■ **WHAT YOU WILL DO**
Report only how many lines in the listing below contain the string "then".

#### INFORMATION SHOWN ####

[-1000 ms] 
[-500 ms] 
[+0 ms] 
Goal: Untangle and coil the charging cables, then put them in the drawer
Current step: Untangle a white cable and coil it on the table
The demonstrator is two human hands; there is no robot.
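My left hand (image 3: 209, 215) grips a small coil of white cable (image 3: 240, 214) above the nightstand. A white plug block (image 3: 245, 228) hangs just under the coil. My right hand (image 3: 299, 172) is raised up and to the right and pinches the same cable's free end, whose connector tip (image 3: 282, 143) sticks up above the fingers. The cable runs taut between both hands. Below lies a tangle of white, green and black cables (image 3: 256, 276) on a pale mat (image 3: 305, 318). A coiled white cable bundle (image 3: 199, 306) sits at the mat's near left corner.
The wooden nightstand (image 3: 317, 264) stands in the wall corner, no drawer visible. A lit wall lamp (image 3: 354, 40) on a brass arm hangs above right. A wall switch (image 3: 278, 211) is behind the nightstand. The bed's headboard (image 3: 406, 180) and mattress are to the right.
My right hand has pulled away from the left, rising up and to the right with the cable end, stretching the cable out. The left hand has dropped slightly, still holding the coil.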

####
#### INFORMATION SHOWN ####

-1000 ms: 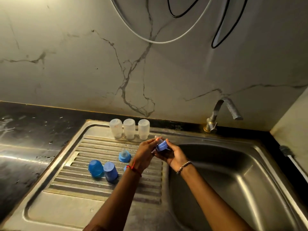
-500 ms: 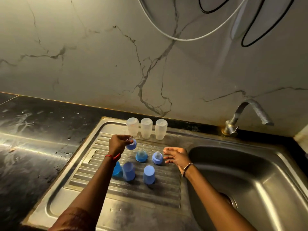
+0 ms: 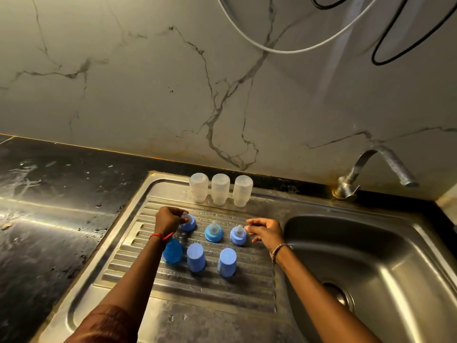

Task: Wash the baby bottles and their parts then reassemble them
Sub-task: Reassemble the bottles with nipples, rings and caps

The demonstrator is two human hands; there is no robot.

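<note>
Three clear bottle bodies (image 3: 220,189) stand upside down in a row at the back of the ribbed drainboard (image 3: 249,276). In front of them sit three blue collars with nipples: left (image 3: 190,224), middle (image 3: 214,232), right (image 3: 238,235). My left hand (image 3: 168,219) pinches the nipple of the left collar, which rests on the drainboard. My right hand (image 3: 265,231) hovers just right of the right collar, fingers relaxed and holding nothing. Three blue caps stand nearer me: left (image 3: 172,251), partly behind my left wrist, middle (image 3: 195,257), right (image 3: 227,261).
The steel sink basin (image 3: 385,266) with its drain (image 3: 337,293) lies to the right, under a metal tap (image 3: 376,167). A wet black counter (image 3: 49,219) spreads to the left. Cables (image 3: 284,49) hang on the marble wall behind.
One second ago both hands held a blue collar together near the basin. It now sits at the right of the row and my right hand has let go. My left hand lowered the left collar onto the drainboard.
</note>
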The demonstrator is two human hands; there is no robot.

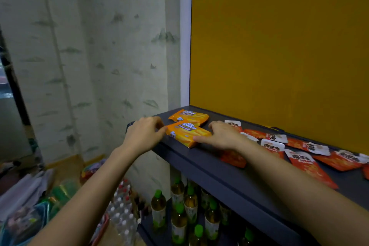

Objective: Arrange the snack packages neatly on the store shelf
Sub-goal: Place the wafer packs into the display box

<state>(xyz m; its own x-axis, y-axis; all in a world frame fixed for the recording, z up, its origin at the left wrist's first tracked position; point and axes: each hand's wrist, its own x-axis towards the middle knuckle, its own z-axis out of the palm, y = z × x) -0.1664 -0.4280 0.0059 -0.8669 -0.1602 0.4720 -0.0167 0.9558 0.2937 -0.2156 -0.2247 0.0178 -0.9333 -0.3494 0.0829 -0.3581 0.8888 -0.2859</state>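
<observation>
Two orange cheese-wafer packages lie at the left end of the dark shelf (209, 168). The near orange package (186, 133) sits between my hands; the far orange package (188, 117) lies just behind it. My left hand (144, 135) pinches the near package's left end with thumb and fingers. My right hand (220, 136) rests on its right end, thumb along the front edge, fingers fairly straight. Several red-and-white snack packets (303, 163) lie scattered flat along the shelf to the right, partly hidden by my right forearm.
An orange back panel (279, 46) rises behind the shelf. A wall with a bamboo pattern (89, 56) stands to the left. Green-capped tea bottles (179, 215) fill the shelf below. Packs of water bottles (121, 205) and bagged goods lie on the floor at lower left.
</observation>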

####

■ **SOLUTION TO THIS TASK**
2